Préambule de Marc Fievet
Du grand classique pour finaliser une affaire que de précipiter un innocent en prison. Ça se passe en France, en Espagne, en Angleterre, au Canada, aux Etats unis, partout dans le monde y compris au Cap vert sous influence du DEA (Drug Enforcement Agency) après ‘ témoignage ‘ de policiers brésiliens.
Qu’importe le flacon pourvu qu’on ait l’ivresse !
——

Olivier Thomas
Donc, depuis le 24 août 2017, Olivier Thomas, un marin du Croisic (Loire-Atlantique), dort en prison au Cap-Vert, petit archipel de l’Océan Atlantique au large de l’Afrique.
Ce skipper de 49 ans a été arrêté avec ses trois membres d’équipage alors qu’il convoyait un voilier du Brésil au Portugal.
À bord de l’embarcation, bien cachée sous plusieurs couches de matériels, les autorités cap-verdiennes ont retrouvé plus d’une tonne de cocaïne répartie en 163 petits paquets. Valeur de la prise à la revente : 80 millions d’euros !
Olivier Thomas, marin au long cours, ne cesse depuis de clamer son innocence. Il a écopé fin mars de dix années de prison. Il devait être rejugé en appel ce mardi 26 juin. Le procès a été repoussé, il se tiendra probablement à l’automne.
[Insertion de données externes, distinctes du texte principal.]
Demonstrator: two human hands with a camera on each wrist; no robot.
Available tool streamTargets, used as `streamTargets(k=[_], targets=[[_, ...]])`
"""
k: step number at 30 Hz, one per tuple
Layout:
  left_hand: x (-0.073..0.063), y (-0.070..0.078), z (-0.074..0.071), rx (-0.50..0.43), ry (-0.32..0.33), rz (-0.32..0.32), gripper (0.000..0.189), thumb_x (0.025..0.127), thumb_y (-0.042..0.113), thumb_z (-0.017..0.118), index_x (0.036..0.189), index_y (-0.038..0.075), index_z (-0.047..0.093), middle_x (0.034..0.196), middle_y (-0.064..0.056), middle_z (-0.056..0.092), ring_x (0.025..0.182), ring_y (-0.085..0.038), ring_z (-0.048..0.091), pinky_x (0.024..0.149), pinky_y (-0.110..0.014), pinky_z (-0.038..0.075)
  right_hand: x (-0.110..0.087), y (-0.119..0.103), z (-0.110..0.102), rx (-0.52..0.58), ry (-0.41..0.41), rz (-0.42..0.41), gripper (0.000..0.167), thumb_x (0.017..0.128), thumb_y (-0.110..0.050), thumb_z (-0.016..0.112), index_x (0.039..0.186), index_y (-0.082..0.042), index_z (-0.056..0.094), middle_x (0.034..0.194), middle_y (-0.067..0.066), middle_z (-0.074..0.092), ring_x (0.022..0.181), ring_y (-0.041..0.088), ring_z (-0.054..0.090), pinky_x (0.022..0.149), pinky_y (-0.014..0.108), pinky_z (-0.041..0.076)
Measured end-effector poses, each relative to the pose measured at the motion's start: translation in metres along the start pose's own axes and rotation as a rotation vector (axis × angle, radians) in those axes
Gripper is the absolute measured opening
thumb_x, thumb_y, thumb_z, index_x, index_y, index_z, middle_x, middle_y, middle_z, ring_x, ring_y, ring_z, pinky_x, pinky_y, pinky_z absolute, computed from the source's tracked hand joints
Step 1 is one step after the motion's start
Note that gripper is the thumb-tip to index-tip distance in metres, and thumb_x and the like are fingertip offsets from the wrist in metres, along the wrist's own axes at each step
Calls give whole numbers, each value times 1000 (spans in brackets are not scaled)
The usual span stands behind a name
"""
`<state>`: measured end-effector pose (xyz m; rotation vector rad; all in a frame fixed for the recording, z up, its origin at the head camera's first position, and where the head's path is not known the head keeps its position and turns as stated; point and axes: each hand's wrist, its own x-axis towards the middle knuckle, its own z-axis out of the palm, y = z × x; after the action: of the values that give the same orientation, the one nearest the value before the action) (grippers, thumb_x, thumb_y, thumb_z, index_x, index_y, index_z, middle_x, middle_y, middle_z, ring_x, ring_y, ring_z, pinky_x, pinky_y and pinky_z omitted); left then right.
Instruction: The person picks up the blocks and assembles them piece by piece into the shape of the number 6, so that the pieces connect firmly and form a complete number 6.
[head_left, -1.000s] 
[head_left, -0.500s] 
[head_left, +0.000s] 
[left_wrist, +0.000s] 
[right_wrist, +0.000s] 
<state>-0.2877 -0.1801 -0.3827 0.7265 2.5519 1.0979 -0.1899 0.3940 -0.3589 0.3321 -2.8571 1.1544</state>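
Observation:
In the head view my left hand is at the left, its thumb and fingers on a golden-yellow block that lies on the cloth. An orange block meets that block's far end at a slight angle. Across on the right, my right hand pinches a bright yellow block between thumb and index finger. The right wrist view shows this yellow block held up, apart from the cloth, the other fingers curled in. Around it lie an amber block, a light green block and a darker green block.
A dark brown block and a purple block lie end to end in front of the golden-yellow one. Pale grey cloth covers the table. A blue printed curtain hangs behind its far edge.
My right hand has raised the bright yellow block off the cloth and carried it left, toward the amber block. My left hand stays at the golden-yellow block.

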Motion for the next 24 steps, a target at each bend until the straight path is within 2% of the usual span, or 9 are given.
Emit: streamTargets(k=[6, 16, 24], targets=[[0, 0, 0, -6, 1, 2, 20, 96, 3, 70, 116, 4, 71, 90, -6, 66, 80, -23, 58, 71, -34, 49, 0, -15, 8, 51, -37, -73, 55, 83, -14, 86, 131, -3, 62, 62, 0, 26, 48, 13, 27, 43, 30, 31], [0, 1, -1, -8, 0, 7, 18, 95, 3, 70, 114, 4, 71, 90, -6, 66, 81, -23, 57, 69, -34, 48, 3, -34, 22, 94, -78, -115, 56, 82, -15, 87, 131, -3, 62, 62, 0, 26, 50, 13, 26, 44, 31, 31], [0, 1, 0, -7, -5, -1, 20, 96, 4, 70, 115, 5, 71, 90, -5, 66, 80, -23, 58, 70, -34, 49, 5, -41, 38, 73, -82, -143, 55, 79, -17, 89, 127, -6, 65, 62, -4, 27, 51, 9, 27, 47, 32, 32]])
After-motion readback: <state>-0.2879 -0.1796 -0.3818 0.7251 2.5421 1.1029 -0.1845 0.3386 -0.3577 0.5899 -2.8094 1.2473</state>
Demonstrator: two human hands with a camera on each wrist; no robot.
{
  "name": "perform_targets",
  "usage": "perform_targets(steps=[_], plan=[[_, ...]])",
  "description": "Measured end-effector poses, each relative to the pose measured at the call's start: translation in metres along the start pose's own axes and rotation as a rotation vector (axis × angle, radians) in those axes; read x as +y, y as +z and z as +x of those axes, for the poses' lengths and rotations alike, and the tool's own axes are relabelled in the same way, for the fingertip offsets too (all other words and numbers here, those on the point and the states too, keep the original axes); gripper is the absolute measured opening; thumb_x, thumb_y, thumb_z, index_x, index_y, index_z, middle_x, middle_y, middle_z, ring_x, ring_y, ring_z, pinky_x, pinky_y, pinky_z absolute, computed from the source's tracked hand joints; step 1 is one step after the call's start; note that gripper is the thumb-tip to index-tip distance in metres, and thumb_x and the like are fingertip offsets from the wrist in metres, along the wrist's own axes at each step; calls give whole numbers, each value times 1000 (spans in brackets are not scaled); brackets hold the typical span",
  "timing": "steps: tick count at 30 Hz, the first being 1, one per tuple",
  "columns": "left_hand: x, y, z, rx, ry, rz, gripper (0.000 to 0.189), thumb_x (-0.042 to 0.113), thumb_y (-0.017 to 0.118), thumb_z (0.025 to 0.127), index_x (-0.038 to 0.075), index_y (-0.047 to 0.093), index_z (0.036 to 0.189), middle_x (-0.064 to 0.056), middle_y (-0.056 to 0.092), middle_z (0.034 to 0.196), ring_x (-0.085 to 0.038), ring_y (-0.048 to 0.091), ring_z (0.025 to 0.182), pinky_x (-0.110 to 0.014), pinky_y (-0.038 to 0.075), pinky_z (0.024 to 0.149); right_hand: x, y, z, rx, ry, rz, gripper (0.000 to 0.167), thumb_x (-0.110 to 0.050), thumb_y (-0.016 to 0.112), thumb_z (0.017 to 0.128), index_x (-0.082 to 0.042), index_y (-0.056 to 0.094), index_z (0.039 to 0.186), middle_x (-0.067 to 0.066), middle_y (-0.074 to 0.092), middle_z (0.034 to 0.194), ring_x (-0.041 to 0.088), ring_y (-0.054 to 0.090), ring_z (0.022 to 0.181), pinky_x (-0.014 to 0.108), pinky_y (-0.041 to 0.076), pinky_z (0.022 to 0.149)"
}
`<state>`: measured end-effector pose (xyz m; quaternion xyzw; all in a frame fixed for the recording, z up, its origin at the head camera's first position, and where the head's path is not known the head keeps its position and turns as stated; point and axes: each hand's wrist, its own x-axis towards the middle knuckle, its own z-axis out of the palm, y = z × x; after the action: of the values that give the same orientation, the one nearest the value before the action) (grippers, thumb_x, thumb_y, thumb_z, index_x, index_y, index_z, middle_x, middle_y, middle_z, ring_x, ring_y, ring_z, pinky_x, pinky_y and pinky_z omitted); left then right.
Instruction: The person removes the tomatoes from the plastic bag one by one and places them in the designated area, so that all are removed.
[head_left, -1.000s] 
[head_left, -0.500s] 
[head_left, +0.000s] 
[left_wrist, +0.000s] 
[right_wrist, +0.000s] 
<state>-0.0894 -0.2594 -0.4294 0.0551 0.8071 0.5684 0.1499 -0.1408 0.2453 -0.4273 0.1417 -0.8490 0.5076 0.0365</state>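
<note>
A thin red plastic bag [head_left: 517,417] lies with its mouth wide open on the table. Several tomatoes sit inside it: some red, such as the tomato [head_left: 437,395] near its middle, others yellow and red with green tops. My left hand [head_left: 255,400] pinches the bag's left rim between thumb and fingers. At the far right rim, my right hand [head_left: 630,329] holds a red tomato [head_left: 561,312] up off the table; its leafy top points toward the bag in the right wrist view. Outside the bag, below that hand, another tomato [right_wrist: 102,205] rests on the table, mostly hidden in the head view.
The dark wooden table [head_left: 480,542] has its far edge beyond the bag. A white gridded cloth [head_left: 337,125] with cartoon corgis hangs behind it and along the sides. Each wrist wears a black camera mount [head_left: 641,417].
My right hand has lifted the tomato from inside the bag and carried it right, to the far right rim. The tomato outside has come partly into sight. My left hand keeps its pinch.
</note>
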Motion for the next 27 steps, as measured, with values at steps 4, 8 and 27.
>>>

Le propriétaire du bateau recherché par Interpol
Ses parents, Yves et Françoise, 82 et 80 ans, qui vivent au Croisic, espèrent que cela laissera le temps à la justice du Cap-Vert de consulter « les preuves » de l’innocence de leur fils et à Interpol d’arrêter le propriétaire du bateau, un Anglais nommé George Edward Saul, surnommé « The Fox » (« Le Renard »).
Les parents d’Olivier, Françoise et Yves Thomas

Selon les enquêteurs brésiliens, c’est lui qui aurait trafiqué le bateau pour y cacher les 1 157 kg de cocaïne pure.